Был он уже немолодым, лет за 60, имел жену, 2-ю, с которой не жил, и дочь (кажется, и сына от первой жены).
У него была наследственная душевная болезнь и алкоголизм; периодически он заболевал нервным расстройством, «сидел» в клинике, затем выходил — и снова через год, а то и раньше, попадал опять в госпиталь.
Мне говорили, будто в госпитале Одарченко жалел, что его спасли, хотел умереть, «т. к. жить невозможно».
«Антологию» в «Гранях» составлял, конечно, не легко.
Самое трудное — «те, кого нельзя выключить», — общая беда всех составителей.

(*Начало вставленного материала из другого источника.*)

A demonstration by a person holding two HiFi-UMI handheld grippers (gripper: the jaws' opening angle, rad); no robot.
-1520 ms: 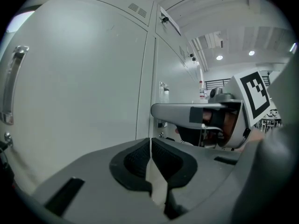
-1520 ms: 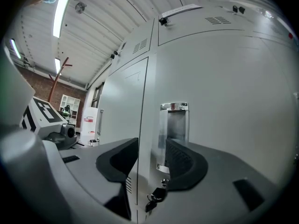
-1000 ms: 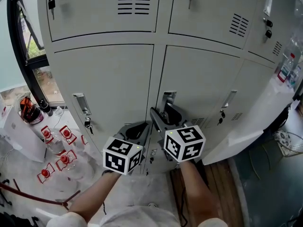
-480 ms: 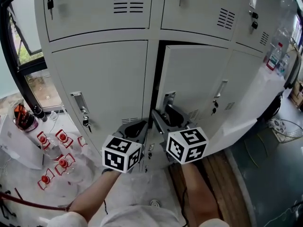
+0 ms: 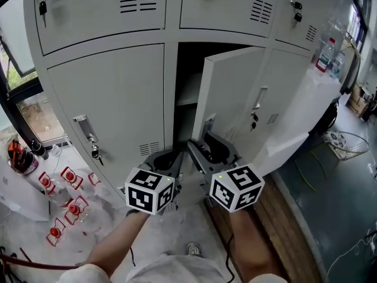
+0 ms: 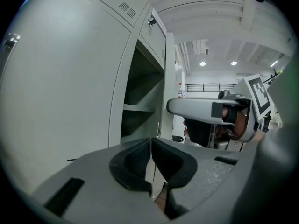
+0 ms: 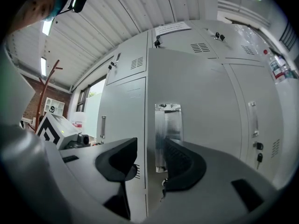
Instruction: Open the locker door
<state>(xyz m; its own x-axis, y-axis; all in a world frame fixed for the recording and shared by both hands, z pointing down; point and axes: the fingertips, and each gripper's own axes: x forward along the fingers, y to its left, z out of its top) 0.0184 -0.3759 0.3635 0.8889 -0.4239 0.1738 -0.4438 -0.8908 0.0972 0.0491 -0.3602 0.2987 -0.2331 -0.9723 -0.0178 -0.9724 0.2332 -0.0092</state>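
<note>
— Where's the door?
— The locker door [image 5: 230, 93] stands part open, dead ahead of my right gripper [image 5: 205, 147]. Its jaws are pinched on the door's upright free edge, by the handle plate [image 7: 167, 134]. The hinges lie to the right.
— And the left?
— My left gripper [image 5: 172, 158] is just beside, jaws pressed together, empty. I judge there's room to swing the door rightward until the neighbouring locker [image 5: 277, 81] stops it.

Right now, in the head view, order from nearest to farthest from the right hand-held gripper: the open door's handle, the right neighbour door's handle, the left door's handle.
1. The open door's handle, gripped by the right hand-held gripper.
2. The right neighbour door's handle, to its right.
3. The left door's handle, far left.
</note>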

Теперь Тарасова выпустит отдельным томиком «А<нтологию>» под названием «Муза Диаспоры»[311], с добавками — можно было добавить только 32 стихотворения.
Несмотря на то что поэтов много и есть новые, никто в Америке (в «Н<овом> р<усском> с<лове>») на «Антологию» не откликнулся — видимо, их интересуют только «свои», но и «свои» же есть!
Книги, изданные до войны, «парижан» все исчезли — вероятно, книжники спрятали «для будущей России» впрок, т<ак> ч<то> сами авторы не имеют зачастую ни одного экземпляра.
У Струве, думаю, есть много, но не всё, он часто отсутствовал из Парижа, особенно в предвоенные годы.